There is broad consensus across many schools that teach leadership education

about the core elements of what leaders need to know. These factors include:

The ability to motivate self and others, effective oral and written

communication, critical thinking skills, problem solving ability, and skills at

working with teams and delegating tasks.

On the surface, this seems like a nice list. Good leaders do have these

abilities and if you wanted to create future leaders, making sure they have

these skills is a good bet. They need to take in a large volume of information

and distill it into the essential elements that define the core problems to be

solved. They need to organize teams to solve these problems and to communicate

to a group why they should share a common vision. They need to establish trust

with a group and then use that trust to allow the team to accomplish more than

it could alone.

But these skills alone will not make a leader because, to actually excel at

this list of skills in practice, you also need a lot of expertise in a

particular domain.

As an example, take one of these skills: thinking critically in order to find

the essence of a situation. To do that well, you must have specific, technical

expertise. The critical information a doctor needs to diagnose a patient are

different from the knowledge used to understand a political standoff, and both

of those differ in important ways from what is needed to negotiate a good

business deal.

Even effective communication differs from one domain to another. Doctors

talking to patients must communicate information differently than politicians

reacting to a natural disaster or a CEO responding to a labor dispute.
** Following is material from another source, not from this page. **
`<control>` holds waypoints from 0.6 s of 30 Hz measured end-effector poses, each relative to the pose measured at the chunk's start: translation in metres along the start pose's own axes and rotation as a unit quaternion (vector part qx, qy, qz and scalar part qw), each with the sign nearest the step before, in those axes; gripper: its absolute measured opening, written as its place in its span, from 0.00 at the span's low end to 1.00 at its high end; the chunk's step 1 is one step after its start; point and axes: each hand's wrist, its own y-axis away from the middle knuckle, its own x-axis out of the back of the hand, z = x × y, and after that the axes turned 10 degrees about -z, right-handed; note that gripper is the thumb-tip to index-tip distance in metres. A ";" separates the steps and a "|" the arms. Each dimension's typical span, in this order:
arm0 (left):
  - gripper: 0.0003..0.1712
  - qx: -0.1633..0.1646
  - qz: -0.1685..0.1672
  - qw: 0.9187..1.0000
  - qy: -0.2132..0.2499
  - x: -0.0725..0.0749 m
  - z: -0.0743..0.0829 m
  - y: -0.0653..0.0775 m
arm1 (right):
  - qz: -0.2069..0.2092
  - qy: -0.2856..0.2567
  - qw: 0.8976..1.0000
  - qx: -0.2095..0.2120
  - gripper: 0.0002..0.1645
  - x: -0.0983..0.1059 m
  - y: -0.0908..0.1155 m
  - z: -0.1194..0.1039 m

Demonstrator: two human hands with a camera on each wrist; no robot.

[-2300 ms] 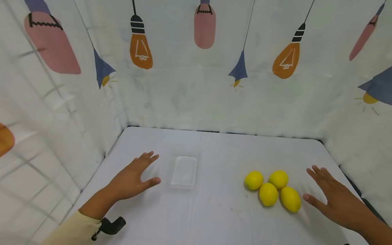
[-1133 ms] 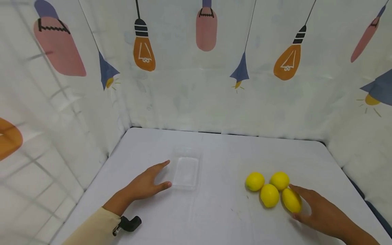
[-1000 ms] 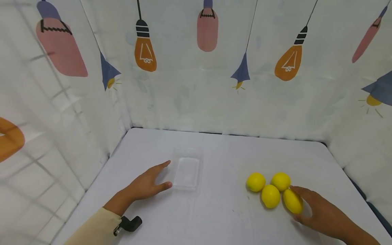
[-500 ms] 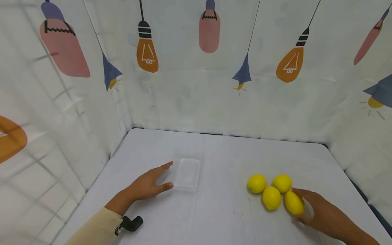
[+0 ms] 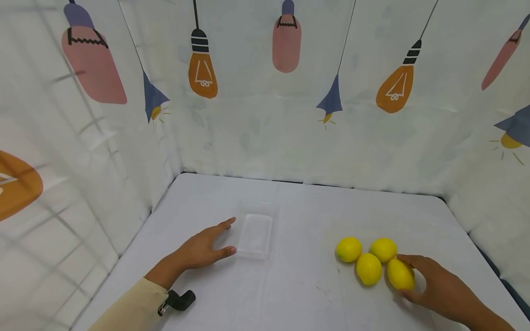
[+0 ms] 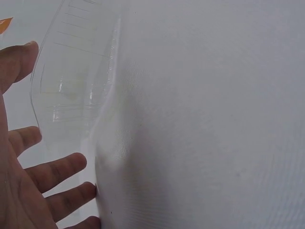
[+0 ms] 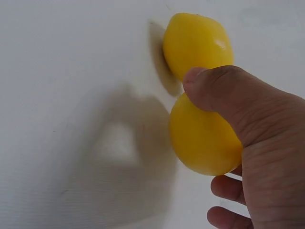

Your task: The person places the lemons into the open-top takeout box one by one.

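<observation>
A clear plastic container (image 5: 256,233) lies left of centre on the white table. Beside its left rim is my left hand (image 5: 198,250), thumb and fingers spread and fairly straight. The left wrist view has those fingertips right at the edge of the clear wall. To the right, several yellow lemons sit in a tight cluster. My right hand (image 5: 439,285) grips the nearest right lemon (image 5: 400,274), thumb on the near side and fingers on the far side. In the right wrist view the thumb crosses that lemon (image 7: 205,138), with a second lemon (image 7: 195,45) just beyond.
The other lemons are a left one (image 5: 349,249), a back one (image 5: 383,249) and a front one (image 5: 369,269). White cloth walls (image 5: 265,133) printed with lamps and bulbs enclose the table (image 5: 306,285). A black fitting (image 5: 182,301) sits at the left cuff.
From raised and open above the table, my right hand has come down and left onto the right lemon and gripped it. My left hand has moved right, up to the container's rim.
</observation>
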 end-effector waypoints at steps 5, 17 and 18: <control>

When you begin to look at any of the core skills that leaders have, it quickly

becomes clear that domain-specific expertise is bound up in all of them. And

the domains of expertise required may also be fairly specific. Even business is

not really a single domain. Leadership in construction, semiconductor

fabrication, consulting, and retail sales all require a lot of specific

knowledge.

A common solution to this problem is for leaders to say that they will surround

themselves with good people who have the requisite expertise that will allow

them to make good decisions. The problem is that without actual expertise, how

do these leaders even know whether they have found the right people to give

them information? If managers cannot evaluate the information they are getting

for themselves, then they cannot lead effectively.

This way of thinking about leadership has two important implications. First,

when we teach people about leadership, we need to be more explicit that domain

expertise matters. Just because a person is successful at running one kind of

organization does not mean that they are likely to have the same degree of

success running an organization with a different mission. Second, when we train

people to take on leadership roles, we need to give them practice solving

domain-specific problems so that they can prepare to integrate information in

the arena in which they are being asked to lead. For example, it isn t enough

just to teach people about how to resolve generic conflicts between employees,

we should create scenarios derived from real cases so that people have to

grapple with all of the ambiguities that come from the conflicts that arise

within particular industries.

This issue is particularly important given the frequency with which people in

the modern workplace change jobs and even move across industries. This mobility

means that many younger employees may not gain significant expertise in the

industry in which they are currently working, which will make it harder for

them to be effective in leadership roles. Companies need to identify

prospective future leaders and encourage them to settle down in order to

develop the specific skills they need to lead.

Art Markman, PhD, is the Annabel Irion Worsham Centennial Professor of

Psychology and Marketing at the University of Texas at Austin and founding

director of the program in the Human Dimensions of Organizations. He has

written over 150 scholarly papers on topics including reasoning, decision

making, and motivation. He is the author of several books including Smart

Thinking, Smart Change, and Habits of Leadership.